Senin, 30 Maret 2015

What Should I Do?

Malam ini aku tak ubahnya seperti abg labil yang tengah putus cinta. Merenung, namun tanpa adanya adegan meraung-raung. Berbaring menatap penuh menerawang langit-langit kamar. Memutar kembali rekaman otak berisikan percakapanku dengan dua lelaki dan seorang gadis yang mau menerimaku sebagai sahabat. Percakapan yang berselang hanya beberapa menit selagi menunggu waktu mata kuliah psikologi sosial dimulai. Duduk bersila dengan santai dekat tangga menuju lantai 3 tempat belajar kami nanti sambil memandang dari kaca parkiran luas gedung RKB.

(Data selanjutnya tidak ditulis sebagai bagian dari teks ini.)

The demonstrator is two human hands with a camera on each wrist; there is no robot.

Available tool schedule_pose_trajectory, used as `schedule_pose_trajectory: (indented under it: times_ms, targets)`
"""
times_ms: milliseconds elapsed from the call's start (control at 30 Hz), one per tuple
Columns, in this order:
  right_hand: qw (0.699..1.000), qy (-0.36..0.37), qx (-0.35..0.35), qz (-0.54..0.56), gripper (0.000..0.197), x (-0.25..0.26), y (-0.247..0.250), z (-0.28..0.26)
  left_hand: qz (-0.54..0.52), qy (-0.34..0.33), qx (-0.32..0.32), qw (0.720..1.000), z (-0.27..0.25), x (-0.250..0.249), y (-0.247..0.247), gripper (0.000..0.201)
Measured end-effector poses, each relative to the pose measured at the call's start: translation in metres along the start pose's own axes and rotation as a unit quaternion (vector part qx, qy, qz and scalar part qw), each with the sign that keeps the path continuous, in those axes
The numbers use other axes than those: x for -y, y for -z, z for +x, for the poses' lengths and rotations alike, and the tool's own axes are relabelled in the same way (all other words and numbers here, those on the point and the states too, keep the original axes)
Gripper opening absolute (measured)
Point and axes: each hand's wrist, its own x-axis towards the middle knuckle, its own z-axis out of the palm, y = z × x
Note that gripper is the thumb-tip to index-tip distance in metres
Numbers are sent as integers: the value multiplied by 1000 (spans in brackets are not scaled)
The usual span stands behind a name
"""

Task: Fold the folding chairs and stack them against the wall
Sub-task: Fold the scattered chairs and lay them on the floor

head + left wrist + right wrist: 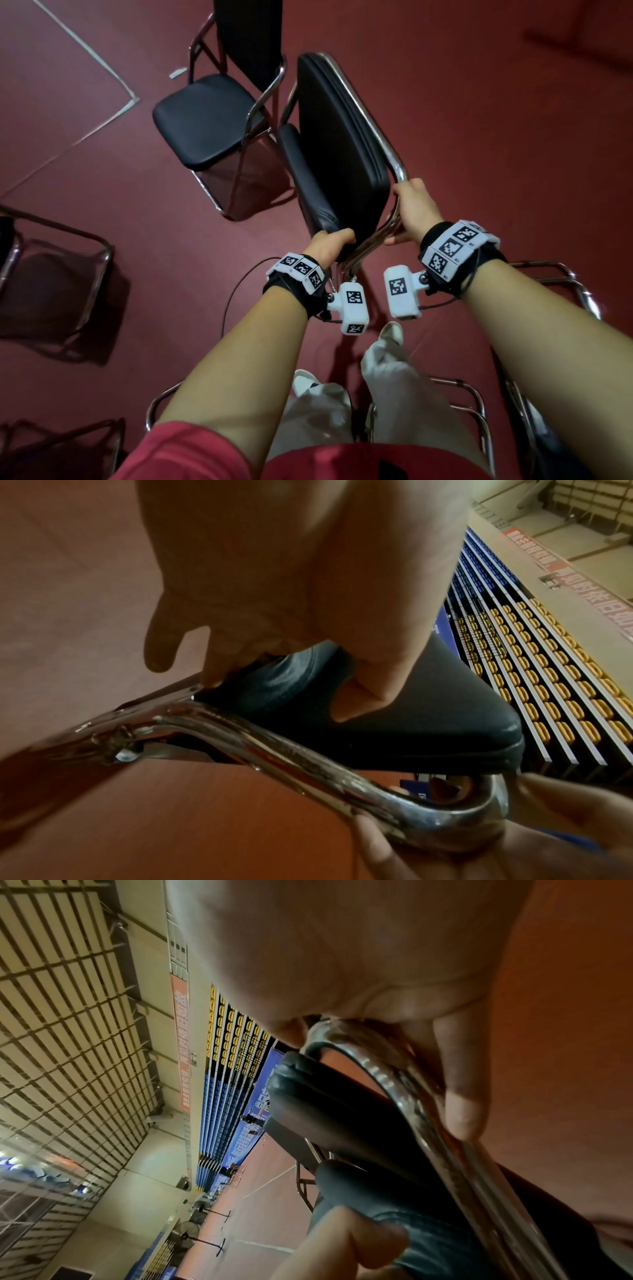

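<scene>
Surface: dark red floor (479, 102) marked with white lines (85, 51); tiered stadium seating (548, 696) is seen behind | Held: one folded black chair (339, 147), gripped by left hand (325, 245) and right hand (412, 209) | Left of it: one open chair (205, 116)

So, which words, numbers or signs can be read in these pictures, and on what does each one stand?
"依旧如": on the red banner above the stands; its other characters are blurred.
Blue banner: white characters, too blurred to read.
Wrist bands: black-and-white square codes only; the tiny marks beside them are too small to read.
Folded chair: no label visible.
</scene>
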Motion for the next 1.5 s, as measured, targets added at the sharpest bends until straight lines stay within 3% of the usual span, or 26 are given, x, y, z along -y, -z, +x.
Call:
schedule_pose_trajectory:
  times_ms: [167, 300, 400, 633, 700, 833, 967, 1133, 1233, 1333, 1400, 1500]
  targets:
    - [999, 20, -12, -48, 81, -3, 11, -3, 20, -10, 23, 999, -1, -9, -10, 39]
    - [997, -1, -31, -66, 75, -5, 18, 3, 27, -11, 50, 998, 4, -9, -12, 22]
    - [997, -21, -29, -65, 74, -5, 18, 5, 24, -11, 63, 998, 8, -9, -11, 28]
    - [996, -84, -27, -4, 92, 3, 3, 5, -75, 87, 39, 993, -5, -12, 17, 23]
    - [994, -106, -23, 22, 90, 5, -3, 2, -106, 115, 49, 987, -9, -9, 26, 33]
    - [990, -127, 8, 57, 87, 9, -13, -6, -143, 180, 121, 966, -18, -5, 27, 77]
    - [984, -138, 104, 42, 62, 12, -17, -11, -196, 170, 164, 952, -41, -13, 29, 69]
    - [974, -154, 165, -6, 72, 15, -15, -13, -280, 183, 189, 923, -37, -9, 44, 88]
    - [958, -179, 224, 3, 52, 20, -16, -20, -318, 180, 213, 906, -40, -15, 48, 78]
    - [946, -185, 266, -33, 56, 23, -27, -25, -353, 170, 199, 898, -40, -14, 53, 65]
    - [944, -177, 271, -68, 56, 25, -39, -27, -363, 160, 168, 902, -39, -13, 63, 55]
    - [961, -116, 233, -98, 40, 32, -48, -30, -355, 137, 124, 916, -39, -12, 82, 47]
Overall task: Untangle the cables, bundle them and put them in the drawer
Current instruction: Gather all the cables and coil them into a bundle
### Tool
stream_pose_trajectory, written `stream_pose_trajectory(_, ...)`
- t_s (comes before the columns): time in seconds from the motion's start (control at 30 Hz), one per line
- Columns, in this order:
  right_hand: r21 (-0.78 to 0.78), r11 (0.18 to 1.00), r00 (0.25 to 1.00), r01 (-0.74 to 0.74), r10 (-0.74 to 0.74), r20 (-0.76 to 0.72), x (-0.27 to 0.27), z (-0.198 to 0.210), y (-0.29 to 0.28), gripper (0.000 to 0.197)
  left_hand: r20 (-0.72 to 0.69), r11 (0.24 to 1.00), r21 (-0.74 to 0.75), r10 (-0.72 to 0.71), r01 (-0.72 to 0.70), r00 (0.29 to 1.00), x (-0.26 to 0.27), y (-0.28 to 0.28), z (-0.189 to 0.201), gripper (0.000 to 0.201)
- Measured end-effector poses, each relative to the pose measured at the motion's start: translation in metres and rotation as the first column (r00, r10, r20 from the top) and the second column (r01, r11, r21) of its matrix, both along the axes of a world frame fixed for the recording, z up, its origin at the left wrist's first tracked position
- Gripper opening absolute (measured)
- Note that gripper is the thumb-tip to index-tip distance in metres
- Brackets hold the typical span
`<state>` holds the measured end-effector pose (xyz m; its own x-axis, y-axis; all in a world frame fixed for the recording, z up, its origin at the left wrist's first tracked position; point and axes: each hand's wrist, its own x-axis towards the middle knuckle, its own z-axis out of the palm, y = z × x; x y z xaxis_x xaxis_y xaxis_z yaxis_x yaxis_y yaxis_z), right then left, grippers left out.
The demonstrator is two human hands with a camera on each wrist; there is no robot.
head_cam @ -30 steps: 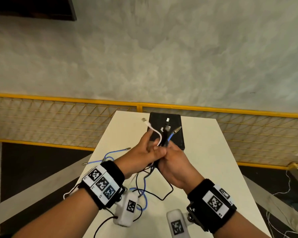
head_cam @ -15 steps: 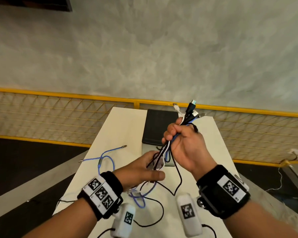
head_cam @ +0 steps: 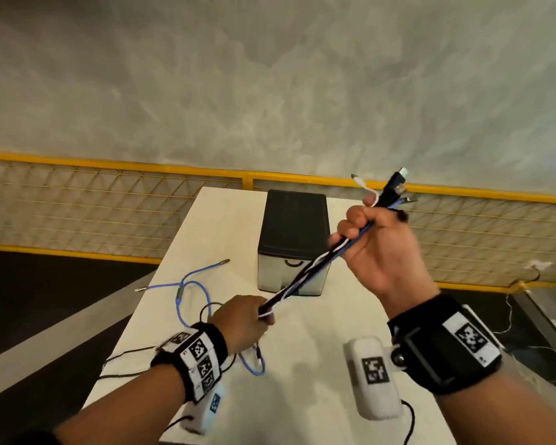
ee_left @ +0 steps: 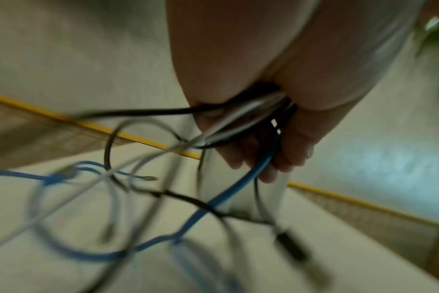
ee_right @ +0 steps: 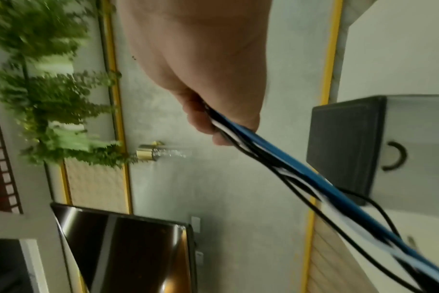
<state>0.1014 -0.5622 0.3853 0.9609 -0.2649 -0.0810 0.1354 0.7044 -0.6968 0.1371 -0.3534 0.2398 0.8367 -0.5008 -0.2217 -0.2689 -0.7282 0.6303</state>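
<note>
A bunch of black, white and blue cables (head_cam: 305, 273) runs taut between my two hands above the white table (head_cam: 318, 319). My right hand (head_cam: 374, 248) grips the bunch near its plug ends (head_cam: 395, 189), raised at the right; the wrist view shows the cables (ee_right: 283, 164) leaving that fist. Lower left, my left hand (head_cam: 246, 319) is curled round the same bunch, seen as cables (ee_left: 251, 121) passing through the fingers. Loose blue cable loops (head_cam: 187, 293) trail on the table. The small drawer box (head_cam: 292, 242), black top and closed front with a handle, stands behind the bunch.
A yellow-framed mesh railing (head_cam: 109, 200) runs behind the table, with a grey wall above. Thin black wires (head_cam: 122, 364) lie by the table's left edge. The right wrist view shows a dark screen (ee_right: 128, 243) and green foliage (ee_right: 50, 103).
My right hand has risen up and to the right with the plug ends while the left hand slid down the bunch, stretching the cables straight. The drawer box front now shows.
</note>
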Motion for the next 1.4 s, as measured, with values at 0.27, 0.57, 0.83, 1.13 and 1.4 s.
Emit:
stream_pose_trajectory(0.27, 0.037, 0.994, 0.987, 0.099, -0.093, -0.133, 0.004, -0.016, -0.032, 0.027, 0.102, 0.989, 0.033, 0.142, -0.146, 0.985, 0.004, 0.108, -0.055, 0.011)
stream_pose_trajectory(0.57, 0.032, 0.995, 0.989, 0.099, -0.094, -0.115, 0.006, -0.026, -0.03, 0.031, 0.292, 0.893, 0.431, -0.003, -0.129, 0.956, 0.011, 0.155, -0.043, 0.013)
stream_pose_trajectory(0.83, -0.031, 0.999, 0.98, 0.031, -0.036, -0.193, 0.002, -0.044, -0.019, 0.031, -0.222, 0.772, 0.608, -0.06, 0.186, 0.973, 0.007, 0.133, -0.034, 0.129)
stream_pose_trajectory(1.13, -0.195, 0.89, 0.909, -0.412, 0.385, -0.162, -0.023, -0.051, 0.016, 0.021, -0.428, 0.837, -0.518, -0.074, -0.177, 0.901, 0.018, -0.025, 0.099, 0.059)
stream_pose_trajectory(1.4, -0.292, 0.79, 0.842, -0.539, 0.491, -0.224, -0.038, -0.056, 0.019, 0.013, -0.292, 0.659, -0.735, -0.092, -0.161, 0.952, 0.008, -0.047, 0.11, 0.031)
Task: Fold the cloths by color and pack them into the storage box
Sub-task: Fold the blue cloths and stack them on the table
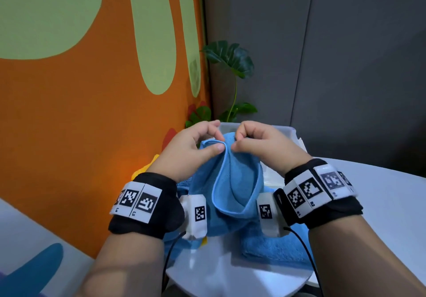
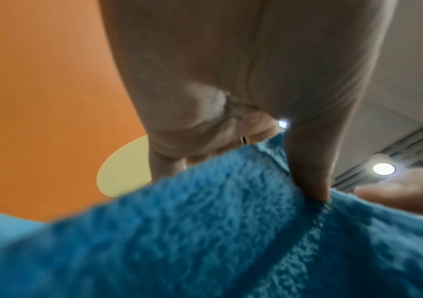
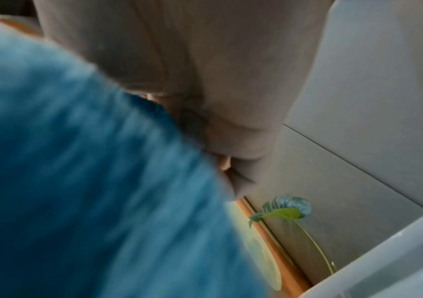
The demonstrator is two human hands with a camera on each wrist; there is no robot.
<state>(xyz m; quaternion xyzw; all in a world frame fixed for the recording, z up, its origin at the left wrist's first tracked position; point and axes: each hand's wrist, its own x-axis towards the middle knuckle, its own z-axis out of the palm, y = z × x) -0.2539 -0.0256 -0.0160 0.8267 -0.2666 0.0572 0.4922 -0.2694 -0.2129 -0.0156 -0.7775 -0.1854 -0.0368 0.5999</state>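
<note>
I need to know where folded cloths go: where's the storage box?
In the head view the storage box sits on the table's far side, just behind both hands, right of the plant.

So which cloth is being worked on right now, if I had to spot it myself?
Start at the white table beside the orange wall. In front of the white storage box lie other blue cloths. The held blue cloth is the only one off the table, its top edge pinched by the left hand and right hand.
</note>
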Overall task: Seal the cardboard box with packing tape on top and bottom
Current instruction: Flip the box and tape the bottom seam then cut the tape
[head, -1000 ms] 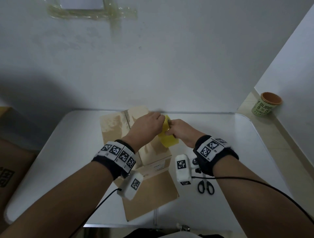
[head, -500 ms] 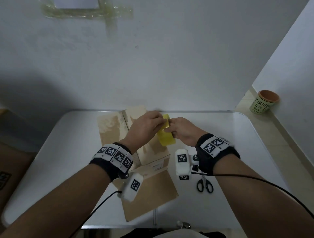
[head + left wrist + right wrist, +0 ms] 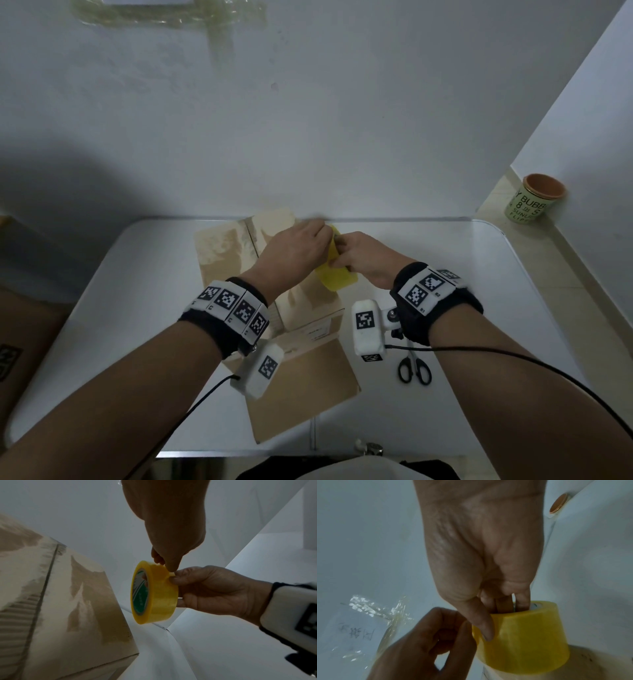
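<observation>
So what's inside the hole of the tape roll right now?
The right hand's fingers reach into the core of the yellow tape roll, with the thumb outside on its rim. The green-printed inner core shows in the left wrist view; the fingertips inside are hidden.

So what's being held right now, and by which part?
The yellow tape roll. The right hand has fingers through its core and thumb on the outer wrap; the left hand pinches at the upper rim.

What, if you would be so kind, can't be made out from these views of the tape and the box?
- Tape roll: whether an end is lifted; left hand and right hand fingertips cover that spot in every view.
- Cardboard box: the top seam, hidden in the head view by both forearms.
- Box label: print too small.
- Scissors: blades behind the right wrist camera.
</observation>
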Available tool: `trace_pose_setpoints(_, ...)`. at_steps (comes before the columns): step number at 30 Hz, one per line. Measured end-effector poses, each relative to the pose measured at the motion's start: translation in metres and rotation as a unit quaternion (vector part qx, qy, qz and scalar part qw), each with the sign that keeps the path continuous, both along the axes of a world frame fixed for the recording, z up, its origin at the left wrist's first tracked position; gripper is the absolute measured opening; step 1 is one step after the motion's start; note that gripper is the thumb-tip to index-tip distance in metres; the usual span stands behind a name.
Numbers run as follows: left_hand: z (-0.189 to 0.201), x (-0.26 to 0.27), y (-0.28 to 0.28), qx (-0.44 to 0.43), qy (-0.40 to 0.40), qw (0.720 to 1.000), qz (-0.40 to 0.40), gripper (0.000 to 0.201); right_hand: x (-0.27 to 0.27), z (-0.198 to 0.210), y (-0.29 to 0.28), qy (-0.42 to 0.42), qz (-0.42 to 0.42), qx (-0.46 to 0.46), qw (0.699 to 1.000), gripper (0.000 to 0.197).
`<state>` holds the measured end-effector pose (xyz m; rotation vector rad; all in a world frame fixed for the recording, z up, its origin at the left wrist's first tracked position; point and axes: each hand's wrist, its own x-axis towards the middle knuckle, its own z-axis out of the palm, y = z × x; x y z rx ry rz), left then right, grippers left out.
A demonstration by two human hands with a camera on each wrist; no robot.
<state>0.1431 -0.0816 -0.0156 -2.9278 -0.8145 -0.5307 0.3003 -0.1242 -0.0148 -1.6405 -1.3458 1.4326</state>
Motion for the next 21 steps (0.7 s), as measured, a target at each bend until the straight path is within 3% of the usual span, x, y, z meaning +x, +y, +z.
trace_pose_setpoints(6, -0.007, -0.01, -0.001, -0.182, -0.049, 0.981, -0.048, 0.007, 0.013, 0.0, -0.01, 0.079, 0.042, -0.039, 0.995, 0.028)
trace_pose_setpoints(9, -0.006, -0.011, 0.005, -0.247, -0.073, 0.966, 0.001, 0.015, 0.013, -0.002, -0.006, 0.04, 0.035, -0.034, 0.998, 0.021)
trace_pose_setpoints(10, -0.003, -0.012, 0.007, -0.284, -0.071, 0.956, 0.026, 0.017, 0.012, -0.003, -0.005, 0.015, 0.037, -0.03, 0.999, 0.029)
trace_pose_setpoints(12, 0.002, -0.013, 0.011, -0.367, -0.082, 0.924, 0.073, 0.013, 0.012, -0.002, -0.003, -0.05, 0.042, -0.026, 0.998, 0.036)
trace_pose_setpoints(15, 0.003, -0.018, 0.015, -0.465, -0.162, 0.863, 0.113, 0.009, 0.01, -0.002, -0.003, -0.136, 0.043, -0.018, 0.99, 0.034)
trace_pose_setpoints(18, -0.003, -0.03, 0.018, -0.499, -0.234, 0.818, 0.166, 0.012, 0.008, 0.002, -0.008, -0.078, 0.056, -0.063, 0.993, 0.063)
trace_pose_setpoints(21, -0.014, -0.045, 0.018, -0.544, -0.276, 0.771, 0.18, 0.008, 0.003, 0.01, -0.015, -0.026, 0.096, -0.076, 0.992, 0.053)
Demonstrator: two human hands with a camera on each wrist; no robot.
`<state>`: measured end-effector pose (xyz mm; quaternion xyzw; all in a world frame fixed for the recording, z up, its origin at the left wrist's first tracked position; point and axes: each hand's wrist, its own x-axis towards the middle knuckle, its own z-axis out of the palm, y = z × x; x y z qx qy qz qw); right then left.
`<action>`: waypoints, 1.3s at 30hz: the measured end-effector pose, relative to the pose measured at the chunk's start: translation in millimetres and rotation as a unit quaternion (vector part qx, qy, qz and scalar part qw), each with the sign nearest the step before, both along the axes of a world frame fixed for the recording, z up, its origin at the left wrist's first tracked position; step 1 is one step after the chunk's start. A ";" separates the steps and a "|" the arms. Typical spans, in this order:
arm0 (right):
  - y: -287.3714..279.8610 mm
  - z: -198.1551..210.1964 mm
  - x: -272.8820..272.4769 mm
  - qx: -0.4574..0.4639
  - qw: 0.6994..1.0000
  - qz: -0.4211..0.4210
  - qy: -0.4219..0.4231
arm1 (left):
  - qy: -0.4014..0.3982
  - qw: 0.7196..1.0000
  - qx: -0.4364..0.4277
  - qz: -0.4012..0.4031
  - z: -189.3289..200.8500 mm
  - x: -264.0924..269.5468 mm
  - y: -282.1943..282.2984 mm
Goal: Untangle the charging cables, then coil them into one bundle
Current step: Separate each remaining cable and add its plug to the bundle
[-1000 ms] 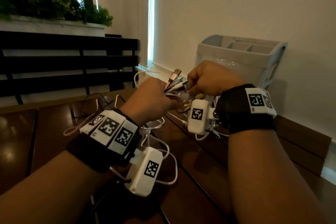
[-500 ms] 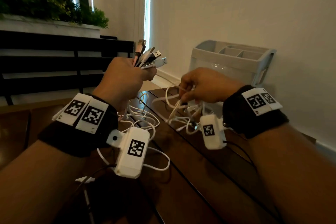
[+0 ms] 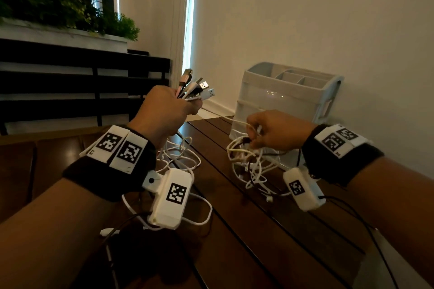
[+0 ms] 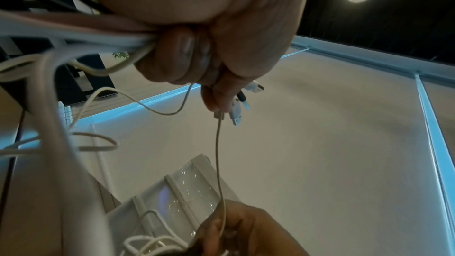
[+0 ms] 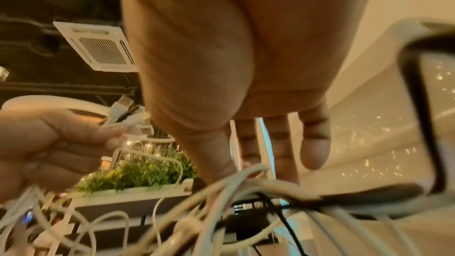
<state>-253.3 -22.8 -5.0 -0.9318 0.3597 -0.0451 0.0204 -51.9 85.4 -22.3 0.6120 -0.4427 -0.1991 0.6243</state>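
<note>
Since a second ago: hands drawn apart | left hand (image 3: 164, 110) fisted round plug ends (image 3: 196, 88) | right hand (image 3: 274, 130) pinching cable tangle (image 3: 249, 162) | dark slatted wooden table (image 3: 234, 230), white wall, organizer (image 3: 288, 96) behind

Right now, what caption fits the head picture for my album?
Left hand grips a fan of USB plugs while right hand lifts tangled cables above the wooden table.

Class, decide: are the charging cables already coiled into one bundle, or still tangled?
Still tangled. The left hand grips the plug ends, while the charging cables hang in loose, crossing loops from the right hand onto the table.
</note>
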 end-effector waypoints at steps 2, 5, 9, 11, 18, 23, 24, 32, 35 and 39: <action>0.2 -7.9 -3.0 -0.017 1.000 0.006 0.011 | -0.013 1.000 -0.001 0.004 0.1 -1.9 0.7; -8.8 -11.2 -11.5 -0.041 0.997 -0.039 0.059 | -0.011 0.999 -0.009 0.028 3.0 4.8 3.2; -17.8 -6.7 -28.5 -0.035 0.977 -0.144 0.153 | -0.001 1.000 -0.012 0.022 4.2 9.2 6.2; -11.6 -2.3 -28.1 -0.064 0.973 -0.148 0.166 | -0.010 1.000 -0.008 0.003 2.5 2.0 4.9; 16.1 -4.1 20.3 0.076 0.989 0.022 -0.123 | -0.008 0.999 -0.034 -0.030 8.3 -6.4 6.5; -4.8 -0.7 3.3 0.157 0.972 0.016 -0.173 | -0.150 0.982 -0.042 0.108 17.0 13.5 14.3; -7.1 2.1 -3.7 0.169 0.971 0.014 -0.169 | -0.179 0.974 -0.028 0.134 17.2 20.5 14.6; 9.4 5.2 9.1 -0.039 0.999 -0.002 0.023 | -0.363 0.921 0.061 0.127 -4.1 2.0 3.1; 18.9 -1.8 20.2 -0.016 0.999 0.030 0.035 | -0.359 0.931 0.032 0.054 -7.4 -21.7 1.4; 21.1 -6.7 19.8 0.058 0.990 0.035 -0.126 | -0.297 0.953 0.043 -0.036 -14.9 -33.4 -5.4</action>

“Kamu suka sama dia?” tanya sahabatku yang memiliki tubuh besar di antara kami.
Aku mengangguk. “Mulai nanjak ke tahap sayang deh kayaknya. Auk aku gak ngerti.”
“Yang 6 tahun udah move on berarti?” tanyanya lagi.
Aku mendongak Nyengir. “Udah kayaknya. Kan udah nemuin cinta yang baru.”
“Bukan cinta yang baru, masih tahap di antara suka dan sayang.”
“Yayayaya serah loe bilangnya gimana.” balasku gemas.
Dia ngakak. Aku mendengus ketara. Sudah lebih dari 15 menit, dengan serius mereka mendengarkan setiap kata-kata yang aku gunakan mendongengkan mereka kisah beberapa waktu dekat ini. Kisahku dengan objek yang tengah aku buru. Aelah.. loe kira apaan?
“Jadi aku harus gimana? What must I do?” rengekku menenggelamkan muka diantara kedua lututku.
Aku gila dengan perasaan aneh ini. Aku merasa heran. Perasaan dulu memendam rasa selama 6 tahun lamanya, gue anteng-anteng aja. Kenapa sekarang baru beberapa bulan mencak-mencak udah kek anak kembar rebutan siapa yang jadi kakak, siapa yang jadi adik.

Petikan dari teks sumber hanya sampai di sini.